O ministro Floriano de Azevedo Marques, do TSE, suspendeu em caráter liminar a candidatura de Deltan Dallagnol (Novo) ao Senado pelo Paraná. Atendendo a recurso de partidos como PT e PDT, o magistrado apontou afronta à jurisprudência da Corte, que já havia considerado Dallagnol inelegível pela Lei da Ficha Limpa por pedir exoneração do MPF durante processos disciplinares. Com a decisão, o ex-procurador fica impedido de realizar atos de campanha, usar recursos públicos e veicular propaganda eleitoral.
O Tribunal Superior Eleitoral (TSE) suspendeu na noite deste sábado, 19, a candidatura de Deltan Dallagnol (Novo) ao Senado pelo Paraná. A decisão, assinada pelo ministro Floriano de Azevedo Marques, foi tomada em caráter liminar e deve ser analisada em julgamento colegiado.
O recurso que levou à suspensão foi apresentado pela Coligação Paraná Para Todos e da Federação Brasil da Esperança, que têm o PT (Partido dos Trabalhadores) e o PDT (Partido Democrático Trabalhista) entre seus membros.
O ministro entendeu que há indícios de que o Tribunal Regional Eleitoral do Paraná tenha contrariado um entendimento do TSE ao manter a candidatura de Deltan no último dia 9. Na ocasião, o tribunal acolheu, por 4 votos a 3, um recurso do candidato, permitindo que ele registrasse a candidatura.
Em 2023, o TSE havia considerado que o candidato pediu exoneração do cargo de procurador no Ministério Público Federal (MPF) de forma antecipada para evitar que fosse alvo de procedimentos disciplinares.
Floriano de Azevedo Marques determinou que Deltan fique sem acesso ao uso de recursos públicos até que a liminar seja analisada. Ele também não poderá exibir propaganda eleitoral no rádio e na televisão, nem fazer atos de campanha.

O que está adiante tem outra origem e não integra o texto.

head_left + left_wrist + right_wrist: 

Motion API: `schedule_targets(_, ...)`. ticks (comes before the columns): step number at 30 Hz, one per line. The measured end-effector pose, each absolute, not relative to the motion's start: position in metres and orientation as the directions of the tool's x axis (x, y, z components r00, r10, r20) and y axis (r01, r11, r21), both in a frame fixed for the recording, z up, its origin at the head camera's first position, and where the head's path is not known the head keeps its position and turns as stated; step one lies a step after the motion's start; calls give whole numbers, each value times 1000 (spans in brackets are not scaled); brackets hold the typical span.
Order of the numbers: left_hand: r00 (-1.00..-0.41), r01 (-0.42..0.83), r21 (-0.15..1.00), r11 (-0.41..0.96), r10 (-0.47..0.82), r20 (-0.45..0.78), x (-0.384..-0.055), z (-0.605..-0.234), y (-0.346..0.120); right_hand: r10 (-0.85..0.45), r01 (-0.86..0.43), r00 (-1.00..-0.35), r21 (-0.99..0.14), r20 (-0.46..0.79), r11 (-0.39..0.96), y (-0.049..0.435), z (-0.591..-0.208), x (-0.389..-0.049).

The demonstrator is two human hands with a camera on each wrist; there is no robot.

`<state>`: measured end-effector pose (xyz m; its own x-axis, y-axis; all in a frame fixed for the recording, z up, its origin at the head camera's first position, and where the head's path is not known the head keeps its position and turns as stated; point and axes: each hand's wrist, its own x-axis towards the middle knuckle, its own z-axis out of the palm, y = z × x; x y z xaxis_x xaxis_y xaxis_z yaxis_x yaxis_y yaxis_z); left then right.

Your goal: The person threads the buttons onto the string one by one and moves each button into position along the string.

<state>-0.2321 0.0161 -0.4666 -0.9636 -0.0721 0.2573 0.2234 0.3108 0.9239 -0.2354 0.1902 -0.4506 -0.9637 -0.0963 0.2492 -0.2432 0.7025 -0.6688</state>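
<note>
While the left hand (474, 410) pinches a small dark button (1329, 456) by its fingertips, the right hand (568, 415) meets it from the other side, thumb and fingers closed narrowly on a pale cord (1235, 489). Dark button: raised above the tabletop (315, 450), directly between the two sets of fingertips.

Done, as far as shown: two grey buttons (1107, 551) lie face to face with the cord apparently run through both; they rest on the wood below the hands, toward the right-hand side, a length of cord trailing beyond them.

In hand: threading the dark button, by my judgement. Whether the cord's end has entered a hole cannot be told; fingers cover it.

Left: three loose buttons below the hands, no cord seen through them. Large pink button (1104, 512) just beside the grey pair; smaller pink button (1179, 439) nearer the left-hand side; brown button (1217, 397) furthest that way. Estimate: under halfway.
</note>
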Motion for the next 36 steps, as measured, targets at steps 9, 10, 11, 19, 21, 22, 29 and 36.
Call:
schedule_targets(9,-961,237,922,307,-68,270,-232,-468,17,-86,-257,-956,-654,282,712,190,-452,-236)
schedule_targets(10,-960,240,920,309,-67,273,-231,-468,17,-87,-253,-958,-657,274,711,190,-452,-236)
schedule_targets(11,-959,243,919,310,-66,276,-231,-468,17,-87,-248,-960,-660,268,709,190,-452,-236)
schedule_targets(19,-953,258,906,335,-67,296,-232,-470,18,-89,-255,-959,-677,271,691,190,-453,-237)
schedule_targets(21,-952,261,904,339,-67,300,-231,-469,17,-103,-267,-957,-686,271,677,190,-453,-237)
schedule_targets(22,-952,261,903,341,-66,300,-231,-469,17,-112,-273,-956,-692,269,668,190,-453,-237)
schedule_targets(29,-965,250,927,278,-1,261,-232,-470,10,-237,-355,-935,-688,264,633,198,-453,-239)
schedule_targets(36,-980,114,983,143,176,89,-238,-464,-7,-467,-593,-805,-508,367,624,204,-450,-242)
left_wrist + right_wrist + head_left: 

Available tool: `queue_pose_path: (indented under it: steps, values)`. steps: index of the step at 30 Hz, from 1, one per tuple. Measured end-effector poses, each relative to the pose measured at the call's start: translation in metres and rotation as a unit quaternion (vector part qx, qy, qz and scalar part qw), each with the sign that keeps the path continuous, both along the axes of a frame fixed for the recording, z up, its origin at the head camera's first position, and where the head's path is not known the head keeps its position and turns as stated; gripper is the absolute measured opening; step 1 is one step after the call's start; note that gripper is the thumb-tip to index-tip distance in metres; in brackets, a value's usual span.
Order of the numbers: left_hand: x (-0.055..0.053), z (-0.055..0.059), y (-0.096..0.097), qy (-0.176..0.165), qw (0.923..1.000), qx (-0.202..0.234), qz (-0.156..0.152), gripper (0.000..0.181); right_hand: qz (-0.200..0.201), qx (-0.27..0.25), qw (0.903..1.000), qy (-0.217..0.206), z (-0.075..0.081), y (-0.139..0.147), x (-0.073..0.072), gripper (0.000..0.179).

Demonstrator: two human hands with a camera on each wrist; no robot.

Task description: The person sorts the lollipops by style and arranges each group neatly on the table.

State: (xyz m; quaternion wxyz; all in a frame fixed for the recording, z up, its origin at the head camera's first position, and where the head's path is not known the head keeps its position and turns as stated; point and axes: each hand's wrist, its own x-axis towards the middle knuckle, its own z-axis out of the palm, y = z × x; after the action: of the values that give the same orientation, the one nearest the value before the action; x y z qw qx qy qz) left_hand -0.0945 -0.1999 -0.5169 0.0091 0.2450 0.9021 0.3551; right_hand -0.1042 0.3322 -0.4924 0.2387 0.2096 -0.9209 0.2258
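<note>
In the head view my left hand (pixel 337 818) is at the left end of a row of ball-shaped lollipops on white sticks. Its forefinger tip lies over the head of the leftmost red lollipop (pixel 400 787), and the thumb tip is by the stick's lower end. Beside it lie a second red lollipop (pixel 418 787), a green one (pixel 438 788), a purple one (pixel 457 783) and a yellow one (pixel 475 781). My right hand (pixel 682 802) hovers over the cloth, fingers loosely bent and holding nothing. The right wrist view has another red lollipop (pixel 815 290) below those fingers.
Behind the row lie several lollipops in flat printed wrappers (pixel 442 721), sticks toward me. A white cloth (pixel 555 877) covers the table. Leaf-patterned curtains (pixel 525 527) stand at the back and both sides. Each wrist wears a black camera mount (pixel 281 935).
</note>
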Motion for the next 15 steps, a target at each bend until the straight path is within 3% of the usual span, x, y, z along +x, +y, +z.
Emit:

"Um candidato inelegível pode mudar, com os votos a ele dedicados, de forma irreversível o resultado da eleição, pois seus eleitores terão sido impedidos de fazer outra combinação de voto a seu critério", disse Floriano de Azevedo Marques na decisão.
O ministro ainda afirmou que a decisão do TRE foi tomada em "afronta" ao TSE e "sem o mínimo respaldo jurídico".
Em 2022, Deltan disputou uma vaga na Câmara dos Deputados e foi eleito. No entanto, o registro da candidatura foi cassado por decisão da Corte Eleitoral.
O entendimento do TSE, o então parlamentar cometeu fraude contra a Lei da Ficha Limpa quando pediu exoneração do MPF 11 meses antes das eleições, ao mesmo tempo que enfrentava processos internos na instituição, o qual apuravam a conduta do então procurador da Operação Lava Jato.